## WHAT YOU WILL DO
Restate word for word the lines that run from the one containing "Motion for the" to the last line of the data, both ends included.
*** Opening of STORED DATA ***
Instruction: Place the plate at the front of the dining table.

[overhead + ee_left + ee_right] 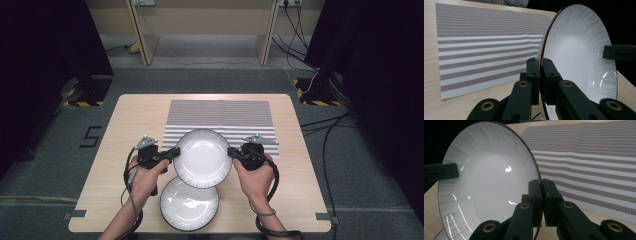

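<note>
Upper plate (202, 157) lifted clear, carried level between both tools, hanging over the near edge of the striped mat (220, 117) at mid-table. Left gripper (174, 152) clamped on its left rim, right gripper (231, 152) clamped on the opposite rim (rim pinched between the pads in both gripper views, jaws nearly together). Overlaps the far rim of the second plate (189, 204), left flat by the table's near edge (200, 231). Judged: pick-up done, transfer towards the mat under way. Remaining: set down on the mat, release both rims, then probably the second plate (untouched so far).
</note>
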Demonstrator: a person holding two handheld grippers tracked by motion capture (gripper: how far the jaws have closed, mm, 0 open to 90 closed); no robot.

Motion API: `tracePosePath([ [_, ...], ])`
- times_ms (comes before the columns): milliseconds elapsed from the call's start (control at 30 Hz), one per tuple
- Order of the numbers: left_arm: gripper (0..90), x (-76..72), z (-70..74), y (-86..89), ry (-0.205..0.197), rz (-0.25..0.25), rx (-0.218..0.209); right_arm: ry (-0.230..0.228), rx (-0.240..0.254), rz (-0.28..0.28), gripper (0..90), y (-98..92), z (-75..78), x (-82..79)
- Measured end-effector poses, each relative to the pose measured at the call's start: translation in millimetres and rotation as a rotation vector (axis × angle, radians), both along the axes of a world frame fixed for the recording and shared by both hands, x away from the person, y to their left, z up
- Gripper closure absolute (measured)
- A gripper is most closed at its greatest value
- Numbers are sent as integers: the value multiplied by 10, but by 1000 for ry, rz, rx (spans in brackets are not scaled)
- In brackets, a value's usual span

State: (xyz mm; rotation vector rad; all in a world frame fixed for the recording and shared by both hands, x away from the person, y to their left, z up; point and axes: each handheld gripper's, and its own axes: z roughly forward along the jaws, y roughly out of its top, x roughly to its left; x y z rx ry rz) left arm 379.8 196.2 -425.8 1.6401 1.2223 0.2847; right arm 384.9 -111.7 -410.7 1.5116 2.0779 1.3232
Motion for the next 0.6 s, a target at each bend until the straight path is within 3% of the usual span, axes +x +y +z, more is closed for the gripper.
tracePosePath([
  [600, 849, 283, -3, -58, -18, -12, -14, -18, -13, -26, 862, -49, 60, 228],
])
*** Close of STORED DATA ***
## ANSWER SECTION
Motion for the next 0.6 s, a target at each bend until the straight path is within 3% of the usual span, axes +x +y +z, more is closed for the gripper.
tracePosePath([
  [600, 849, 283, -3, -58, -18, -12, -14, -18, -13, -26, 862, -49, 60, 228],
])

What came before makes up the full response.